Gaps and Islands in SQL Server data

The fun of exploring problems such as Gaps and Islands is all the greater when we have a test-harness to try alternative solutions.

The word ‘Gaps’ in the title refers to gaps in sequences of values. Islands are unbroken sequences delimited by gaps. The ‘Gaps and Islands’ problem is that of using SQL to rapidly detect the unbroken sequences, and the extent of the gaps between them in a column.

Islands and gaps appear in all sorts of sequences, be they IDENTITY columns where some rows have been removed or dates that occur in sequence (but some are missing).  In all cases, the sequences do not contain duplicates. The ‘Gaps and Islands’ problem isn’t entirely an academic game, since a number of business processes demand some way of detecting gaps and islands in sequences. A typical example might occur in the express distribution business where a consignment has many packages numbered sequentially.  Typically you scan all packages when a consignment reaches the depot.  If packages are missing those represent the gaps.  So if you want to represent the event “consignment arrived at the depot” and list the package numbers that did arrive, you’d want to group them like 1-10, 15-18, etc. where those are the islands.

It is complex and interesting task to come up with a solution that performs and scales well.  Chapter 5 of SQL Server MVP Deep Dives, Gaps and Islands by Itzik Ben-Gan, is probably the best and most thorough explanation of the main solutions.  My interest was piqued by that article and I played about with the examples to try to gain a little better insight.  While doing so, I happened upon a rather different solution to the problem, and was sufficiently intrigued to develop a test harness to evaluate the way that the various algorithms performed and scaled.

Let’s dip our toe in the pond by looking at some sample data.

We’ve thrown in an ID column because you may need to retrieve islands and/or gaps across more than one record grouping.  However, this value is not used in the basic examples, but will be used in the later performance test harnesses. This produces a table of sample data (on the left) and I’ve added the results we should expect for islands (in the middle) and gaps (on the right):

Results

Islands

Gaps

ID SeqNo

1  1

1  2

1  5

1  6

1  8

1  9

1  10

1  12

1  20

1  21

1  25

1  26

ID StartSeqNo EndSeqNo

1  1          2

1  5          6

1  8          10

1  12         12

1  20         21

1  25         26

ID StartSeqNo EndSeqNo

1  3          4

1  7          7

1  11         11

1  13         19

1  22         24

In our example, islands are contiguous groups of integers.  In a way, gaps are the inverse of islands, as they are the endpoints between the islands. 

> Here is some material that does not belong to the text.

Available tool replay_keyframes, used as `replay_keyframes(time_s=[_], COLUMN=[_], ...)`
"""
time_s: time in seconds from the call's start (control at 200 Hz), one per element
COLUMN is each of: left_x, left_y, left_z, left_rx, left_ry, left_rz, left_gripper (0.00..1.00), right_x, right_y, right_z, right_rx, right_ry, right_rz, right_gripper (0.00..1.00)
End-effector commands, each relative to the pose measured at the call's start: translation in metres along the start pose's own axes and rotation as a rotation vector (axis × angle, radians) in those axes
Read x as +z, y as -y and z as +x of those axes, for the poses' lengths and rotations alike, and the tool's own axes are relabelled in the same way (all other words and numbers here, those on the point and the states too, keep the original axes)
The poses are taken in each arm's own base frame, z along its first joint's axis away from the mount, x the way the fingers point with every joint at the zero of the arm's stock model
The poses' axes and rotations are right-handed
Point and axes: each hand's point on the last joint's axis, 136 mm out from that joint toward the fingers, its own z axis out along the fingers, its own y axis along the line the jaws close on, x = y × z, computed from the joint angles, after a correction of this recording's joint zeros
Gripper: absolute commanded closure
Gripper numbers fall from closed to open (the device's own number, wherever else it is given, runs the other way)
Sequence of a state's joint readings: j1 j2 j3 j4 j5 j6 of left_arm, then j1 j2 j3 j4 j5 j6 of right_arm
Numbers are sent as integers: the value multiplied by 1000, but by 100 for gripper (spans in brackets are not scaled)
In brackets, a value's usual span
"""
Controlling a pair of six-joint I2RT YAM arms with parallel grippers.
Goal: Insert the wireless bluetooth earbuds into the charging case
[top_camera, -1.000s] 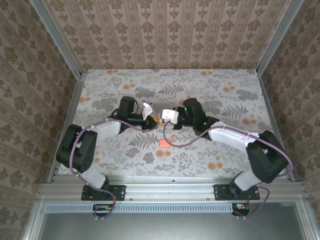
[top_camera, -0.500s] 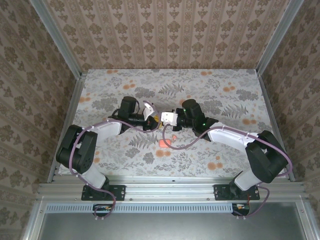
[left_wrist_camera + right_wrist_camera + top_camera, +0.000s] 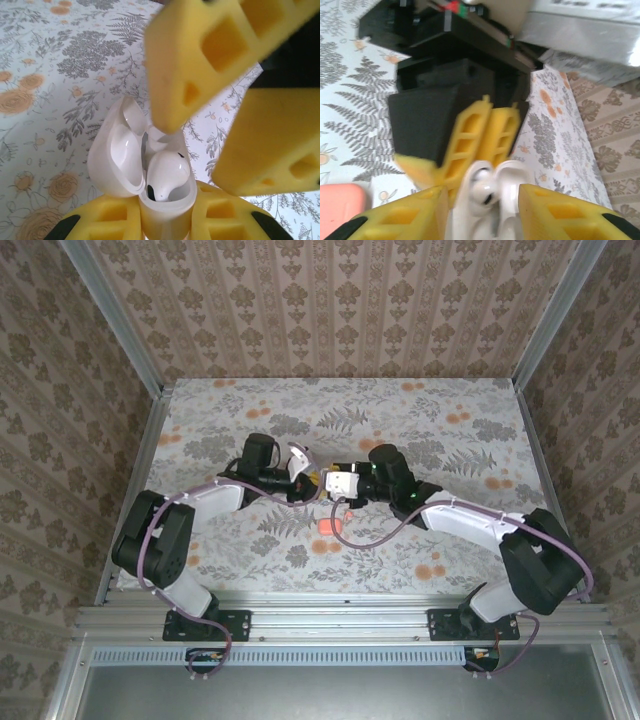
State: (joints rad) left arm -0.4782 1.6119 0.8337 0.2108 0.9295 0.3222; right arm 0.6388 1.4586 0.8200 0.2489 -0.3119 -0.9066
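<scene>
A floral-printed tabletop (image 3: 420, 400) sits boxed in by patterned wallpaper walls. Nearest the arm bases, a coral-pink case (image 3: 328, 527) lies on its own, on the near side of the white charging case (image 3: 112, 165) and well apart from it.

The white charging case is the hub. The left gripper (image 3: 165, 220) has its yellow fingers clamped on the case's base, holding it with the lid swung open to one side. A white earbud (image 3: 167, 172) sits in the case's well, its rounded head up and its long axis running down into the case, roughly in line with the left fingers.

The right gripper (image 3: 482, 205) meets the case from the opposite side. Its fingers are spread apart, one on either side of the bud, and neither clearly touches it. One fingertip hangs just over the inner well beside the lid, hiding whatever is there.

The right arm is the nearer one for any push. The bud looks seated, so backing straight out along its axis seems safest.
</scene>
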Motion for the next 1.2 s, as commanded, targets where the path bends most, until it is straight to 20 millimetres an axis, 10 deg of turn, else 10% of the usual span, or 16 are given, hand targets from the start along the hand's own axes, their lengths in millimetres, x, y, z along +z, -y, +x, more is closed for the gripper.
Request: replay_keyframes(time_s=[0.0,0.34,0.775,0.99,1.195], left_x=[-6,-9,-10,-19,-30], left_y=[1,-17,-30,-19,-4], left_z=[-23,-13,7,9,13], left_rx=[75,125,80,72,74], left_ry=[54,35,-15,-16,-37], left_rz=[-19,-191,-371,-382,-378], left_gripper=[92,92,92,92,92], right_x=[-12,-52,-114,-149,-152], right_y=[-12,24,-9,-18,-15], right_z=[-9,1,112,148,133], right_rx=[33,436,1363,1021,531], right_ry=[34,34,-620,-971,-802], right_rz=[-46,53,67,-63,-300], right_gripper=[57,57,57,53,47])
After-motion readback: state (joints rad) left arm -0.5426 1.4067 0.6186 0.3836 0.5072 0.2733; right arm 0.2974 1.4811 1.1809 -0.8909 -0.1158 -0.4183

It is interesting to note that there will always be one less row of gaps than islands.

Some Islands Solutions

In the SQL MVP Deep Dives book, the author provides four solutions to the islands problem.  From his timing results, it seems that two of these seem to be much better than the others, based on the measure of elapsed time only.  Let’s take a look at these two.

We have modified the code provided to support the ID column, which may reflect different user IDs, machine IDs, or whatever for your particular case.  When you run this code, you’ll find that the results precisely match the expected results for islands shown in the table above.  It is important to note that in at least the second case, the sequence numbers must be unique within an ID in order for the solution to work.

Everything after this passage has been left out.